On October 10, 2006 the Ministry of Health, Labor and Welfare of Japan, the Pharmaceuticals and Medical Devices Agency of Japan (PMDA), and the US FDA held a conference on drug review and safety to assess current pharmaceutical regulations and trends in both countries. One of the main focuses in this meeting was to address “drug lag” in Japan. Often, New Drug Approval takes two years in Japan as opposed to the one-year approval time in the US. To alleviate this lag, the PMDA has established an office focused on the promotion of drug review. This “review promotion office” will allocate increased resources and personnel specifically for new drug review; such a facility did not previously exist.

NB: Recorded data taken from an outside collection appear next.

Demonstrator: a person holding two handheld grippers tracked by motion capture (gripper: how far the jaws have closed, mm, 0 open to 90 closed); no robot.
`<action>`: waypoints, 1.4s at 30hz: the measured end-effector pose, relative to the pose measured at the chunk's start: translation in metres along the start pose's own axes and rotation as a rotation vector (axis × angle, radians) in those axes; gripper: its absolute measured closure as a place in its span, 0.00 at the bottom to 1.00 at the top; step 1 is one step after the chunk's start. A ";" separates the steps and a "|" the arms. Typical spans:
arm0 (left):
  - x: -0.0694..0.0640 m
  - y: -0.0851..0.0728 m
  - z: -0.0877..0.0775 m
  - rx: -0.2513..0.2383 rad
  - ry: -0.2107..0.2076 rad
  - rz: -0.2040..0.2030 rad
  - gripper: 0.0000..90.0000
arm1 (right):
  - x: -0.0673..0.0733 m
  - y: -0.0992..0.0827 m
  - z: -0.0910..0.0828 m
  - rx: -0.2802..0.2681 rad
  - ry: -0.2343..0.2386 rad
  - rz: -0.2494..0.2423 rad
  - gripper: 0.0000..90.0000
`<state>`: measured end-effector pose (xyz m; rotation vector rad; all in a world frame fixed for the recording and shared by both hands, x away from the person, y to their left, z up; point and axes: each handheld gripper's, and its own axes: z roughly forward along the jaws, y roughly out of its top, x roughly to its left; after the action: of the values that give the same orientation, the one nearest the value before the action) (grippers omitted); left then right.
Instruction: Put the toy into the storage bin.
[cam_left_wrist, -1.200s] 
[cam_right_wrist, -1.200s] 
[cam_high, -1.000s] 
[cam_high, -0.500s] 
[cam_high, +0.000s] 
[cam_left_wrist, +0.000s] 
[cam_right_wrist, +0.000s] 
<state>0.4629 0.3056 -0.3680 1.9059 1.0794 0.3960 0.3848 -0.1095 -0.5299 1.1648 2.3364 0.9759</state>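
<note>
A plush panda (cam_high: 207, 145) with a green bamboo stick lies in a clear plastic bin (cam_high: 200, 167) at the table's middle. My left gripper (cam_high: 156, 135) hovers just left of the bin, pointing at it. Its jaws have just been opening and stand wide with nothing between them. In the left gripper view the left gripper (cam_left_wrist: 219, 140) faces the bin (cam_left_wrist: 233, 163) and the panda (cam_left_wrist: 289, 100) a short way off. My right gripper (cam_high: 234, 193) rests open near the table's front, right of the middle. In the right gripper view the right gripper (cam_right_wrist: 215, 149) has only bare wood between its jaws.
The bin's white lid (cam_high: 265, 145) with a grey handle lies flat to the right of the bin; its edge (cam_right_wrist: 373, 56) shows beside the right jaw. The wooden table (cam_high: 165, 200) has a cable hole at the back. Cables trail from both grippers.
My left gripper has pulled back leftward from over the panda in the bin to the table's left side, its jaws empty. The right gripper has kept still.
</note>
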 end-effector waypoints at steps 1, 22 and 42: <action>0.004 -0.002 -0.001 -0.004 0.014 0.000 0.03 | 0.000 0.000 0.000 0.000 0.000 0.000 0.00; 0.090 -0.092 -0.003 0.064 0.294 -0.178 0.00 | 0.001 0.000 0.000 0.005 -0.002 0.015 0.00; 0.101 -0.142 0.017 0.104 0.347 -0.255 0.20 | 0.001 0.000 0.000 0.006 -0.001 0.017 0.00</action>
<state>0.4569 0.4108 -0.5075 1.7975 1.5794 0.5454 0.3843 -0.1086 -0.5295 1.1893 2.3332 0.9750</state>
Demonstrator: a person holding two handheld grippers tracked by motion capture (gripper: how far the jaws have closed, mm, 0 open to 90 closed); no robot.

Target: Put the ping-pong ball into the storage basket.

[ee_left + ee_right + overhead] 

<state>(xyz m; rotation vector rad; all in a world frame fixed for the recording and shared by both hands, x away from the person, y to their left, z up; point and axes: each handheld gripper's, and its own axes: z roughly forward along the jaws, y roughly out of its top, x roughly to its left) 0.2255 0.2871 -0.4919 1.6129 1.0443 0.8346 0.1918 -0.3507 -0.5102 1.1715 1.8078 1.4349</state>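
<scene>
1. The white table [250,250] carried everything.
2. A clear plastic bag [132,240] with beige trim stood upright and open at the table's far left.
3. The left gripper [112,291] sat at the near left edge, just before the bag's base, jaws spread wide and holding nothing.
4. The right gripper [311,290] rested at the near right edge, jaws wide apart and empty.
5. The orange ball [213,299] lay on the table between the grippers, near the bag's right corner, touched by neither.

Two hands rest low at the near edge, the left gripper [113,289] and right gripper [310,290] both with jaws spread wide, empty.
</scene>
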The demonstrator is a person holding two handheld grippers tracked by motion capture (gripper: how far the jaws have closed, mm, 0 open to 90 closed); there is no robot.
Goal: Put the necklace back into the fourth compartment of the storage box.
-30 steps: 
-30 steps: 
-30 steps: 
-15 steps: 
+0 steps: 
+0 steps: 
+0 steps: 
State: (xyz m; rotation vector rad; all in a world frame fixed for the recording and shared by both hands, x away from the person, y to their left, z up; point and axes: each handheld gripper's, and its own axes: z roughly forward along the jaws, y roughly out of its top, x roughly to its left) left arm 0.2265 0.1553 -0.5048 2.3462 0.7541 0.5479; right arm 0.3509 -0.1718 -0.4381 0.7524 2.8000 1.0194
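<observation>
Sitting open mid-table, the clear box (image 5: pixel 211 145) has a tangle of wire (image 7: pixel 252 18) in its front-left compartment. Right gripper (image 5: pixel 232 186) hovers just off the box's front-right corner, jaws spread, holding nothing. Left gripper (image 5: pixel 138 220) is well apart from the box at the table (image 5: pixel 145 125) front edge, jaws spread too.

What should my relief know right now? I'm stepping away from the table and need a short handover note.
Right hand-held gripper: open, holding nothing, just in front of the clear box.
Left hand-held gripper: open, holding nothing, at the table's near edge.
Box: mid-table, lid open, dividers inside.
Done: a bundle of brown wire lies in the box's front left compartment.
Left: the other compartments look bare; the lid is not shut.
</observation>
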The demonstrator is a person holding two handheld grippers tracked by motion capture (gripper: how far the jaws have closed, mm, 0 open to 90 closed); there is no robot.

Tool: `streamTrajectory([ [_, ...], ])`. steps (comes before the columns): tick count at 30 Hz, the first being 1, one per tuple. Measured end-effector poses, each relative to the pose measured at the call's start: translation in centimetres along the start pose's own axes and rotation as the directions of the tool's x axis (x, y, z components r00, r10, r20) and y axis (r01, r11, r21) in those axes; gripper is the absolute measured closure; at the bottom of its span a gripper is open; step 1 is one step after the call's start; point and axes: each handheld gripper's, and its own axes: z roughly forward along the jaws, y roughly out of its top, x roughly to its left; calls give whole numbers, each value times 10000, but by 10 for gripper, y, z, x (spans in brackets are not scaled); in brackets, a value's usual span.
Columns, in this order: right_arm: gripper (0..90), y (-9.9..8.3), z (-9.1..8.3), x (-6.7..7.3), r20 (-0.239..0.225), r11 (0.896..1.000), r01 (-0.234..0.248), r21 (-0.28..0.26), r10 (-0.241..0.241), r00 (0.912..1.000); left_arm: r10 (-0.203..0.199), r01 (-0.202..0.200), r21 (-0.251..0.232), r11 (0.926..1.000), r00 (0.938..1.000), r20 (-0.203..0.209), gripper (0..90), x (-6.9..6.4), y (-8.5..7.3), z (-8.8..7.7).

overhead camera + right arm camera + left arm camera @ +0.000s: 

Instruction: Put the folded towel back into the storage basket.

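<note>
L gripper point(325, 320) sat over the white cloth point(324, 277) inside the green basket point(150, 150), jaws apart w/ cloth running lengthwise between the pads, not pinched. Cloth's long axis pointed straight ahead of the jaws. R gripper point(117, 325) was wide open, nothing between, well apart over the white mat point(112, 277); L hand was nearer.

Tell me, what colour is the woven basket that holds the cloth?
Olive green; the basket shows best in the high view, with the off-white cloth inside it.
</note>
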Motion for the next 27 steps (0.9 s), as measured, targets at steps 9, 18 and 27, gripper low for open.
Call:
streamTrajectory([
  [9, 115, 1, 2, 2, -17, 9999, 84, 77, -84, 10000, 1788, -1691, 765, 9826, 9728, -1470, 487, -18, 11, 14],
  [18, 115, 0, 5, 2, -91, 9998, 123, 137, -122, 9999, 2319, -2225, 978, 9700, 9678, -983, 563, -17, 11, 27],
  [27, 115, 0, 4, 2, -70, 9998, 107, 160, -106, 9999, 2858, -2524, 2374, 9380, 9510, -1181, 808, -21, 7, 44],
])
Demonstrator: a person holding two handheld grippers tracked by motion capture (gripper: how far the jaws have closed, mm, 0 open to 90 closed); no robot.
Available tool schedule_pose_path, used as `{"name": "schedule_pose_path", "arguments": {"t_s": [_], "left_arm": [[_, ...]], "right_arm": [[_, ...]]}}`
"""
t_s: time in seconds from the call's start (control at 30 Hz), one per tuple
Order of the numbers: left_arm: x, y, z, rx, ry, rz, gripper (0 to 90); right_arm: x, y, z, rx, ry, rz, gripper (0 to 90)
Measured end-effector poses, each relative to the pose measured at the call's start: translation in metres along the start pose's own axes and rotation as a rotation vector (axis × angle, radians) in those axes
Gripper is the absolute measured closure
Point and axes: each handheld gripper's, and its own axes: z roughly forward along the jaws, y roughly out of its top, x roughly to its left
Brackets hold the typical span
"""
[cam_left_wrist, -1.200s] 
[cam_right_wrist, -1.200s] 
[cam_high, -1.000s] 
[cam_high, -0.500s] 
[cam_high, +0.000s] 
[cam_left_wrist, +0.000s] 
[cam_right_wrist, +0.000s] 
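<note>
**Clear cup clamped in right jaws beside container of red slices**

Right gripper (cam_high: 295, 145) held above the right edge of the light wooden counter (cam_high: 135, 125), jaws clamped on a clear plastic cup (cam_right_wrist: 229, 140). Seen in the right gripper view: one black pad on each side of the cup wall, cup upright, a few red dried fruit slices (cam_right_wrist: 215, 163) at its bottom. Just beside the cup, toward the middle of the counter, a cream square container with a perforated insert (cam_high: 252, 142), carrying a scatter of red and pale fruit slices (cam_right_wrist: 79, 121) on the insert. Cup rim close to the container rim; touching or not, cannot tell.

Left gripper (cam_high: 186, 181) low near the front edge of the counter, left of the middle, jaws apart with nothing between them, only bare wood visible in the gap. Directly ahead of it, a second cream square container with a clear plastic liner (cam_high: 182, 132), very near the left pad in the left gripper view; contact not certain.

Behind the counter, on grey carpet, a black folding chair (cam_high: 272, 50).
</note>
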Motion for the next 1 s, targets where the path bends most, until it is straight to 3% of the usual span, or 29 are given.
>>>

Another aspect contributing to this drug lag is clinical trial protocols for foreign medical products in Japan. There are no base guidelines nor specific laws on what types of foreign clinical trial data are acceptable for each product. In many cases, the PMDA must work on a case-by-case basis for each medical product with independent Japanese experts to determine if clinical trials must be done in Japan, how many participants are required, how the study should be conducted, what data is required to fulfill clinical trial requirements in Japan, and other specific logistical issues. This need to work case-by-case is one of the main contributors to drug lag. Therefore, the PMDA is now currently working with experts in specific fields such as anticarcinogens and allergy medicines to establish clinical trial guidelines for different product types.
Other planned changes include expanding the number of reviewers for the biopharmaceuticals division and hiring more specialists in biologics. The PMDA has also suggested the development of a two-tier system. In this system, products would be divided into priority and non-priority groups, and each group would be reviewed by different teams.